The term "recurrent" cancer is a cancer that regenerates at an initial site or a distant site after responding to an initial treatment (e.g., surgery). The term "metastatic" cancer refers to cancer that spreads from one part of the body (e.g., liver) to another part of the body.
The term "refractory" refers to the situation in which a subject or mammal has residual cancer cells in its body even after intensive treatment.
The term "first line therapy" refers to treatment with a drug that may be selected first or as a function of the patient's condition.
The words "comprise", "comprising" or "includes" and variations thereof such as include or comprise are to be interpreted in an open, non-exclusive sense, i.e. "including but not limited to".
In this document, singular terms encompass plural referents and vice versa, unless the context clearly dictates otherwise.

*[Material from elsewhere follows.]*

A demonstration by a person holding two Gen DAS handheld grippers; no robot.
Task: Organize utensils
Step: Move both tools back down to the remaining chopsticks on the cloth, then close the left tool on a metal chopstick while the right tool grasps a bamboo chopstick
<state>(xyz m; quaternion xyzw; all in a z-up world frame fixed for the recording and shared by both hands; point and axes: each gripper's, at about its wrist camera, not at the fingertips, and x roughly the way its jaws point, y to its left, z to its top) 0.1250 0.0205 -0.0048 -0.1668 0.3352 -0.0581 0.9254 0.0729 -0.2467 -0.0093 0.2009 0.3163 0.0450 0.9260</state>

As used herein, "about" means within an acceptable error range for a particular value as determined by one of ordinary skill in the art, depending in part on how the value is measured or determined, i.e., the limitations of the measurement system. For example, "about" may mean within 1 or more than 1 standard deviation per the practice of the art. Or "about" may mean a range of up to + -5%, e.g., fluctuating within + -2%, within + -1%, or within + -0.5% of a given specific numerical range. When a particular value is given in the application or in the claims, unless otherwise indicated, the meaning of "about" is to be considered within the acceptable error range for that particular value. In this context, the values of the dose, time, step parameters or conditions of all drugs are by default modified by "about" unless otherwise indicated.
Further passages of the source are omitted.